Eigenversicherung wird für Konzerne immer attraktiver
Aktuell arbeiten rund 24.000 sozialversicherungspflichtig Beschäftigten in Köln für die Assekuranz-Branche. Die Prämieneinnahmen belaufen sich im Jahr auf rund 44,5 Milliarden Euro.
Die steigenden Prämien sind für Versicherer zwar lukrativ, sie stellen aber immer mehr Unternehmen vor die Herausforderung, hohe Kosten für ihre Absicherung zu zahlen.

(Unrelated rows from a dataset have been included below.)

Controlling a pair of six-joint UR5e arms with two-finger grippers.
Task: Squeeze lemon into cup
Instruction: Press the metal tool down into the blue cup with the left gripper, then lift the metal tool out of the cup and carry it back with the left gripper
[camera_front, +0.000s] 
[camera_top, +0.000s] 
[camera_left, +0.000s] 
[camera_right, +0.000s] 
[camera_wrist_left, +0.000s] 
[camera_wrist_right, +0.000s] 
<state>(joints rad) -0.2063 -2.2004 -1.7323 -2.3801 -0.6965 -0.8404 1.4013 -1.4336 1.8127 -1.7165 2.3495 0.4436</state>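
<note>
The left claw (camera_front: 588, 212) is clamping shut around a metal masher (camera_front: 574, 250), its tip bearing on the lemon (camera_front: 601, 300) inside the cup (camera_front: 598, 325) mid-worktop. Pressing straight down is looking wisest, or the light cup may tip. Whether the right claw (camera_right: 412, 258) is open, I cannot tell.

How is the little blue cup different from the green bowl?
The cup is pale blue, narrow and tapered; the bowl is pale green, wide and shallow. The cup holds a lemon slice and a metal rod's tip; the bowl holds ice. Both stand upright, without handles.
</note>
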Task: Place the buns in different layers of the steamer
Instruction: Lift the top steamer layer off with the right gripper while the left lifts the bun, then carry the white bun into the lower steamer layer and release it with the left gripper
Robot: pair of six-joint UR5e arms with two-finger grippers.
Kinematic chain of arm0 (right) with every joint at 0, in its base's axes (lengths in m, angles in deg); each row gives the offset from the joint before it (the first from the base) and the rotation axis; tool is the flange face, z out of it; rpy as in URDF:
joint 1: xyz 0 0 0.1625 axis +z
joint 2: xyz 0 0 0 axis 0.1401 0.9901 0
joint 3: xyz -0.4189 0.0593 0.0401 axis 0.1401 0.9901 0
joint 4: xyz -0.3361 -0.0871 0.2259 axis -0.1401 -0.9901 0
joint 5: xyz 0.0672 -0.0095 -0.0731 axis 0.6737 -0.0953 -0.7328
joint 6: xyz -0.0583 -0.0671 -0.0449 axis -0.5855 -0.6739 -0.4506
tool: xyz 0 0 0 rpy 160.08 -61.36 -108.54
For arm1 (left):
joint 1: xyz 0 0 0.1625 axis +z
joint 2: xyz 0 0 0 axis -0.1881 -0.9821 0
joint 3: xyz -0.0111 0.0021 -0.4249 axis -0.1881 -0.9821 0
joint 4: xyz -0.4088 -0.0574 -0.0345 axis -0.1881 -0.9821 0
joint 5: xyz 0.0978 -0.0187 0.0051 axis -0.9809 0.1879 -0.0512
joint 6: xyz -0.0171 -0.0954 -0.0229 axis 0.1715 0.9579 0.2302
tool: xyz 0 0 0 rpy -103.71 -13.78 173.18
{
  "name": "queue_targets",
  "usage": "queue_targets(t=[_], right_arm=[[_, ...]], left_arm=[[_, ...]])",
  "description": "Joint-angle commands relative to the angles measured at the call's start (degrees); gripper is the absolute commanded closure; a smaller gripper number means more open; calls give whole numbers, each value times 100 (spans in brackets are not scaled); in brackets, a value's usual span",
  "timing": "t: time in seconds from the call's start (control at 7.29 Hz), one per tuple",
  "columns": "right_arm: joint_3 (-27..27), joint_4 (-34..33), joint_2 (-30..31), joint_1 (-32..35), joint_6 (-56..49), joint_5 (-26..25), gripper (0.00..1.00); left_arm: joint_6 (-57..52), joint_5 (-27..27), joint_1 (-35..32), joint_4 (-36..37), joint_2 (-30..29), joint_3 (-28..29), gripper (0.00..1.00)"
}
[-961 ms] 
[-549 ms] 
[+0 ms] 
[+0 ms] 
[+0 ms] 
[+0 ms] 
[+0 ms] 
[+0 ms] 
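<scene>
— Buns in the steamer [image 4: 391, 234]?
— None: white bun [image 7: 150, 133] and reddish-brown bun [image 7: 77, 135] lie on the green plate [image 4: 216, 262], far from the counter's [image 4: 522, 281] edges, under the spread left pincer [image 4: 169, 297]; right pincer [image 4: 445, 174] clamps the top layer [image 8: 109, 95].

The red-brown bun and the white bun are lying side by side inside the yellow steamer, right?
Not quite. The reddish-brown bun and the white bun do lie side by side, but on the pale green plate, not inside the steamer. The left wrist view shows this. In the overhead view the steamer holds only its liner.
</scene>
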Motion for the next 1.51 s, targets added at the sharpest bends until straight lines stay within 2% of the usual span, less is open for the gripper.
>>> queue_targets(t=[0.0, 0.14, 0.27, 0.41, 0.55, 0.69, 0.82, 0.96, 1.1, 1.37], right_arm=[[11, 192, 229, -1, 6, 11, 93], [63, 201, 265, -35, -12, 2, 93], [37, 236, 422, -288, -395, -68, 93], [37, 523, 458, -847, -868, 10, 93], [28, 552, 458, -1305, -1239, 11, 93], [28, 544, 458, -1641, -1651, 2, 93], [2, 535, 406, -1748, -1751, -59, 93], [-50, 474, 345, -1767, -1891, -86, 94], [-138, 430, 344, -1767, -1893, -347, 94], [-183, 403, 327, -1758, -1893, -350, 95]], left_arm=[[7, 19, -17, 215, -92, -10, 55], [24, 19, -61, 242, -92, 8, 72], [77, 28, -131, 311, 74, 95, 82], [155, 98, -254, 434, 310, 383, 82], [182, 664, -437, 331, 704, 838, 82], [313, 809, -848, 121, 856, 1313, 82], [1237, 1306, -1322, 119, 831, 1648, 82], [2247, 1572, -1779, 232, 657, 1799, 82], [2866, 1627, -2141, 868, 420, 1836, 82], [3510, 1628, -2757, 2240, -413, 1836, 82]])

Die hohen Prämien treiben die ohnehin schon hohen Ausgaben weiter nach oben, und so suchen immer mehr Unternehmen nach Alternativen. Neben der Telekom haben auch Konzerne wie BASF oder Siemens eigene Versicherungsgesellschaften gegründet, um ihre Schäden selbst zu regulieren.
In der Versicherungssprache nennt man das Captive. Diese firmeneigene Versicherungsgesellschaft deckt die Risiken des Mutterunternehmens oder einer Gruppe von Unternehmen ab. Es ist also eine Selbstversicherung, bei der die Risiken nicht an einen externen Versicherer, sondern an ein eigenes Versicherungsunternehmen übertragen werden. So soll auch der Telekom-Versicherer funktionieren.
Captives sind nicht neu. Schon 1955 hatte der US-Stahlhersteller Youngstown Sheet and Tube Company eine Tochtergesellschaft gründet, die die Mutter gegen industrielle Risiken absichern sollte. In den 1970er Jahren gründete Bayer die hauseigene Pallas-Versicherung, auch die ehemalige Hoechst AG in Frankfurt startete einen eigenen Versicherer. Und nun eben auch die Telekom - womöglich in Köln.